Quantum and AI ETFs Diverge on Infrastructure and Pure-Play Risk
DF
Dana Fairfax
index fund expense ratio · Apr 17, 2026
Source: DojiDoji Data Terminal
Investors seeking exposure to quantum and AI are dividing their capital between infrastructure-weighted funds and speculative pure-plays. The Defiance Quantum ETF (QTUM) provides access to the quantum supply chain through semiconductor equipment makers and chip manufacturers such as ASML and Applied Materials. While QTUM holds pure-play quantum names like IonQ and D-Wave, each represents 0.7% or less of the portfolio. The fund also includes defense contractors including Lockheed Martin, Northrop Grumman, and RTX to reflect quantum's role in national security.

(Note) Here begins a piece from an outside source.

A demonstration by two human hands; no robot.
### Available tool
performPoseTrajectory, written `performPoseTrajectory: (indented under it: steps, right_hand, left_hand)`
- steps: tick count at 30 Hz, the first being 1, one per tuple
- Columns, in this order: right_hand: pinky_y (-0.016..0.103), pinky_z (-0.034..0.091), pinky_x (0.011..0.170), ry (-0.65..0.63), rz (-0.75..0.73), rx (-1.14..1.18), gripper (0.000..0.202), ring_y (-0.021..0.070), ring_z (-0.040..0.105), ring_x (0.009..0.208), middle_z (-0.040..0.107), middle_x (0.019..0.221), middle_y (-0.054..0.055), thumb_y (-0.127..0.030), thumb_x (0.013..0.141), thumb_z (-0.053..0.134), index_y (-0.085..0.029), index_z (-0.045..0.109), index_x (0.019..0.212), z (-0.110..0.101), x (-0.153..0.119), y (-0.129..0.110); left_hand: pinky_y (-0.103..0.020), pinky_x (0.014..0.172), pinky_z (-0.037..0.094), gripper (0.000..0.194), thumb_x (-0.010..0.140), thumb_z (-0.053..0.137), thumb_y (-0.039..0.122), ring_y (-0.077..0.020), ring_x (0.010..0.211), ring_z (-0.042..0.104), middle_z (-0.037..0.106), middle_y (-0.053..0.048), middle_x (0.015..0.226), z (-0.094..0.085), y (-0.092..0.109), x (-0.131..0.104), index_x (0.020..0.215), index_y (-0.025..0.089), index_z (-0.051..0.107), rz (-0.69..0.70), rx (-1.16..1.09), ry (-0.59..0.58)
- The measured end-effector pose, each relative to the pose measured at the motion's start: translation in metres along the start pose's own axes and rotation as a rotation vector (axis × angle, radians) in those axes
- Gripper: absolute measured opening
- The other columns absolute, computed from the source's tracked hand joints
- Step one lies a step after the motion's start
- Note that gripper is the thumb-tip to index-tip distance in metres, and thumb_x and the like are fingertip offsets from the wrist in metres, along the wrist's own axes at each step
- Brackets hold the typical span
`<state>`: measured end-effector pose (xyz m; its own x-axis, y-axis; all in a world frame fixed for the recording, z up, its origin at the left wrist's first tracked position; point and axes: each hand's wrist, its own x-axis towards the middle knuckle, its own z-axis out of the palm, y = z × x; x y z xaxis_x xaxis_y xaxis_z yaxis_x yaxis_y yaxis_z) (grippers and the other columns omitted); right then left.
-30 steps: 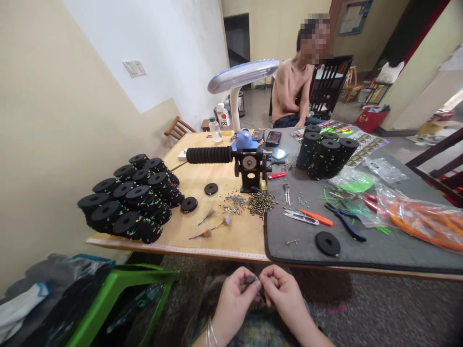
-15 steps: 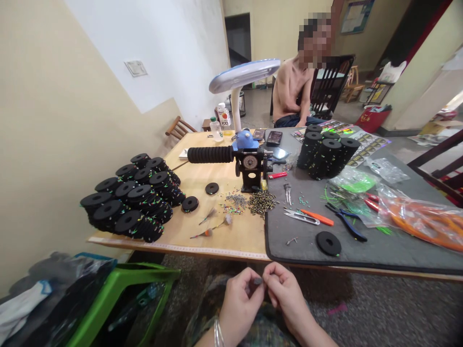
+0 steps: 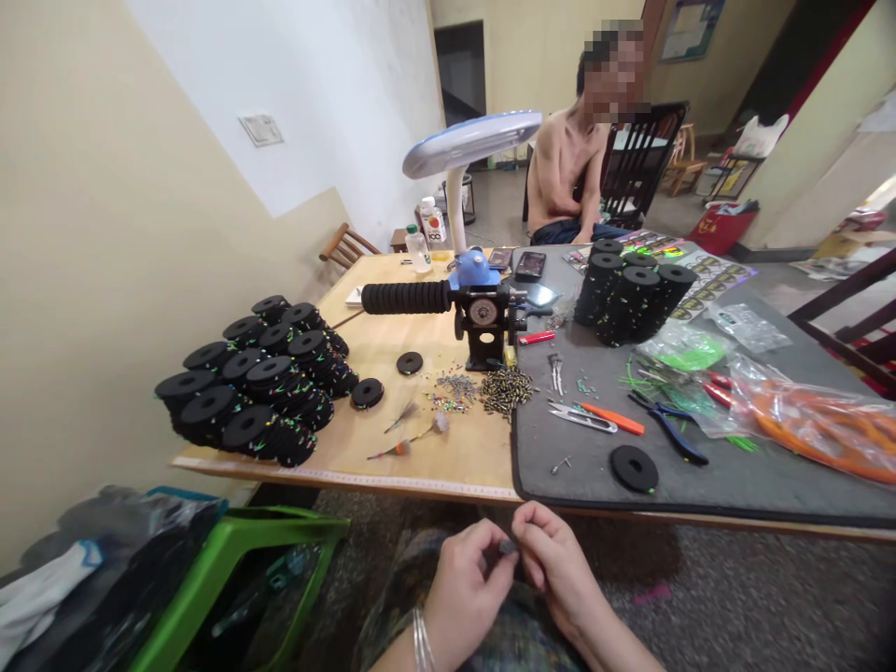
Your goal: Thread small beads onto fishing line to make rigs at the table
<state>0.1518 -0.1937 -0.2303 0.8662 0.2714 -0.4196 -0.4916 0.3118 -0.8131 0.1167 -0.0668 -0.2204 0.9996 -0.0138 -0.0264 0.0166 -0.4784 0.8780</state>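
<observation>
Just in front of the table edge, my left hand [image 3: 470, 583] pinches a small dark grey piece [image 3: 507, 547] between thumb and fingers; its kind is too small to make out. Close beside it, my right hand [image 3: 552, 558] is closed with thumb and fingertips pressed together, and whatever it may hold is hidden. On the grey mat ahead lie a black foam ring [image 3: 634, 469], a small metal piece [image 3: 561, 464], thread snips [image 3: 582, 418], an orange-handled tool [image 3: 613, 418] and blue-handled pliers [image 3: 670, 427].
Stacked black foam spools [image 3: 256, 373] fill the table's left; more spools [image 3: 634, 289] stand at the back right. A winding machine [image 3: 484, 322], a lamp [image 3: 472, 145] and a pile of brass-coloured bits [image 3: 508, 392] occupy the middle. A person [image 3: 570, 177] sits behind the table.
My right hand has lifted slightly and turned a little, its fingers curling more. The left hand keeps its pinch on the grey piece, and the things on the table have not moved.
</observation>
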Motion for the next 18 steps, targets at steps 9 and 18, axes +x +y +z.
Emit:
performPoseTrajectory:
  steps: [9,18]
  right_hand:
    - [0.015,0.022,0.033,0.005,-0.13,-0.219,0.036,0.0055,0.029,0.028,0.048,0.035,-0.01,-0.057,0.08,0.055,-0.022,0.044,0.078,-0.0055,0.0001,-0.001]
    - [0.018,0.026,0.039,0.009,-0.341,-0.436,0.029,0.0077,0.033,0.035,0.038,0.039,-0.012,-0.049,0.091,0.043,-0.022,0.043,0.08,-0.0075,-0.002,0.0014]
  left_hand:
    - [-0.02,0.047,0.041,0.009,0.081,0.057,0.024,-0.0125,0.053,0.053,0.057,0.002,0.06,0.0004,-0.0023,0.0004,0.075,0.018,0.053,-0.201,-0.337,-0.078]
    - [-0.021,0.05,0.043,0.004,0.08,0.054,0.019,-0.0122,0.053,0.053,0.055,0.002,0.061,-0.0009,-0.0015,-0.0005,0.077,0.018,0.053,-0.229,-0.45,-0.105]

QTUM has returned 149% over five years.
Invesco AI and Next Gen Software ETF (IGPT) targets AI monetization through memory chips and enterprise software platforms. Its largest position is Micron Technology at 12.64%, followed by SK Hynix at 8.51%. This memory-heavy positioning caused the fund to trail QTUM's five-year return with a gain of 26%.
Roundhill Generative AI & Technology ETF (CHAT) focuses on the generative AI value chain with the highest international semiconductor exposure and positions in emerging infrastructure players like Nebius Group and CoreWeave. CHAT is the most expensive of the three, carrying an expense ratio of 75 basis points. Since inception, the fund has returned 172%.